*DATA SUPPLIED*:

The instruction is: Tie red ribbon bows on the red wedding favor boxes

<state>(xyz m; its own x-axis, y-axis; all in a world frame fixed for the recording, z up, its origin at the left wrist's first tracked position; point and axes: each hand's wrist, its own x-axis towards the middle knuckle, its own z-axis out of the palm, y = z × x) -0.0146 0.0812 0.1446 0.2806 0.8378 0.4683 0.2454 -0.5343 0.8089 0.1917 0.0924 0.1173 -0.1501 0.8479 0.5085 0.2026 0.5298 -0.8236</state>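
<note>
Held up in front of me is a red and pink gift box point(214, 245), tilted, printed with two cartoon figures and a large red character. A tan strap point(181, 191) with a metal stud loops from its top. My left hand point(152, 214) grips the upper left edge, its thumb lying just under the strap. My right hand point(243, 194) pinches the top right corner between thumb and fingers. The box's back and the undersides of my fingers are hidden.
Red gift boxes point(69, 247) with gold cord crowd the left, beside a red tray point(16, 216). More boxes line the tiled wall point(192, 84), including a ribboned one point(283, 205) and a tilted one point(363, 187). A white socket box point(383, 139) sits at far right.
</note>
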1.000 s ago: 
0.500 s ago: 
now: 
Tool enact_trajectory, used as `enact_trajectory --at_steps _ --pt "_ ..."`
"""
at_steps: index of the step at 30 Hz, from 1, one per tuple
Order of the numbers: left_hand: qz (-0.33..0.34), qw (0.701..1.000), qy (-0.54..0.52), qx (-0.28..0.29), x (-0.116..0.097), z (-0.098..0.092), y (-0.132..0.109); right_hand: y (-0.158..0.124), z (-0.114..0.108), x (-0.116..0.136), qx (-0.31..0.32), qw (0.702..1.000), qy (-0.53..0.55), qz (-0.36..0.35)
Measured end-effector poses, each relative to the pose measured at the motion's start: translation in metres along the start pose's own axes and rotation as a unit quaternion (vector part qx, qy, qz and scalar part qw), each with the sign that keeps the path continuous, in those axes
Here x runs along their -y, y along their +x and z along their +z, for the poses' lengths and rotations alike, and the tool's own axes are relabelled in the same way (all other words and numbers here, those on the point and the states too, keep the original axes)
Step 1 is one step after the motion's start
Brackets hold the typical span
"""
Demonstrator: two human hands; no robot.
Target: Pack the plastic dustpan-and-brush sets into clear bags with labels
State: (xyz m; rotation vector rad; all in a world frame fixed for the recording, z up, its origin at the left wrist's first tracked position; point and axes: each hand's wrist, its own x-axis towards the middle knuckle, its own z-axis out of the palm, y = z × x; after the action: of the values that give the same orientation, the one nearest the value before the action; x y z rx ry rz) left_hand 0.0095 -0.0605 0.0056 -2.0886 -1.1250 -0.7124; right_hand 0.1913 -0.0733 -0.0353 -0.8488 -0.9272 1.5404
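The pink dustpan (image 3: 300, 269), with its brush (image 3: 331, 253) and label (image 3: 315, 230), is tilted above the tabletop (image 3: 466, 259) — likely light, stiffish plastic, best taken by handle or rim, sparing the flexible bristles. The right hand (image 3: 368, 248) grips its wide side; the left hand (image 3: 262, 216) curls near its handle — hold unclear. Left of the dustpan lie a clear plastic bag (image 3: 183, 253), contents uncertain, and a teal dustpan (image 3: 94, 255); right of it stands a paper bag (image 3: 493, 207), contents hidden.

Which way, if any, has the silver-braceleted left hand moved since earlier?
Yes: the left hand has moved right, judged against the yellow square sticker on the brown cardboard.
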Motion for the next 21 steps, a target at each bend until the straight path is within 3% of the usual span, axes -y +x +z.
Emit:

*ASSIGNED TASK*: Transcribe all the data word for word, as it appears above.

*ANSWER TO THIS EXERCISE*:
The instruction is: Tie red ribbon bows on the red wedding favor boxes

<state>(xyz m; its own x-axis, y-axis; all in a world frame fixed for the recording, z up, its origin at the left wrist's first tracked position; point and axes: each hand's wrist, its own x-axis towards the middle knuckle, its own z-axis out of the palm, y = z × x) -0.0146 0.0812 0.1446 0.2806 0.8378 0.4683 0.2454 -0.5343 0.8089 0.1917 0.0924 0.1173 -0.1501 0.8479 0.5085 0.2026 0.5298 -0.8236</state>
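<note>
Held up in front of me is a red and pink gift box point(214, 245), tilted, printed with two cartoon figures and a large red character. A tan strap point(181, 191) with a metal stud loops from its top. My left hand point(152, 214) grips the upper left edge, its thumb lying just under the strap. My right hand point(243, 194) pinches the top right corner between thumb and fingers. The box's back and the undersides of my fingers are hidden.
Red gift boxes point(69, 247) with gold cord crowd the left, beside a red tray point(16, 216). More boxes line the tiled wall point(192, 84), including a ribboned one point(283, 205) and a tilted one point(363, 187). A white socket box point(383, 139) sits at far right.
</note>
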1.000 s ago: 
0.500 s ago: 
now: 
Tool enact_trajectory, used as `enact_trajectory --at_steps _ --pt "_ ..."`
"""
at_steps: index of the step at 30 Hz, from 1, one per tuple
Order of the numbers: left_hand: qz (-0.33..0.34), qw (0.701..1.000), qy (-0.54..0.52), qx (-0.28..0.29), x (-0.116..0.097), z (-0.098..0.092), y (-0.132..0.109); right_hand: y (-0.158..0.124), z (-0.114..0.108), x (-0.116..0.136), qx (-0.31..0.32), qw (0.702..1.000), qy (-0.53..0.55), qz (-0.36..0.35)
Measured end-effector poses, each relative to the pose measured at the motion's start: translation in metres along the start pose's own axes and rotation as a unit quaternion (vector part qx, qy, qz and scalar part qw), each with the sign that keeps the path continuous, in those axes
Here x runs along their -y, y along their +x and z along their +z, for the poses' lengths and rotations alike, and the tool's own axes are relabelled in the same way (all other words and numbers here, those on the point and the states too, keep the original axes)
Step 1 is one step after the motion's start
Brackets hold the typical span
"""
Demonstrator: two human hands; no robot.
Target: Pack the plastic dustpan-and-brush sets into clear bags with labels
State: (xyz m; rotation vector rad; all in a world frame fixed for the recording, z up, its origin at the left wrist's first tracked position; point and axes: each hand's wrist, its own x-axis towards the middle knuckle, its own z-axis out of the palm, y = z × x; after the action: of the values that give the same orientation, the one nearest the value before the action; x y z rx ry rz) left_hand 0.0095 -0.0605 0.0056 -2.0886 -1.1250 -0.7124; right_hand 0.1913 -0.0733 -0.0353 -0.8488 -0.9272 1.5404
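The pink dustpan (image 3: 300, 269), with its brush (image 3: 331, 253) and label (image 3: 315, 230), is tilted above the tabletop (image 3: 466, 259) — likely light, stiffish plastic, best taken by handle or rim, sparing the flexible bristles. The right hand (image 3: 368, 248) grips its wide side; the left hand (image 3: 262, 216) curls near its handle — hold unclear. Left of the dustpan lie a clear plastic bag (image 3: 183, 253), contents uncertain, and a teal dustpan (image 3: 94, 255); right of it stands a paper bag (image 3: 493, 207), contents hidden.

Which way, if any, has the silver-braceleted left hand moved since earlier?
Yes: the left hand has moved right, judged against the yellow square sticker on the brown cardboard.
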Motion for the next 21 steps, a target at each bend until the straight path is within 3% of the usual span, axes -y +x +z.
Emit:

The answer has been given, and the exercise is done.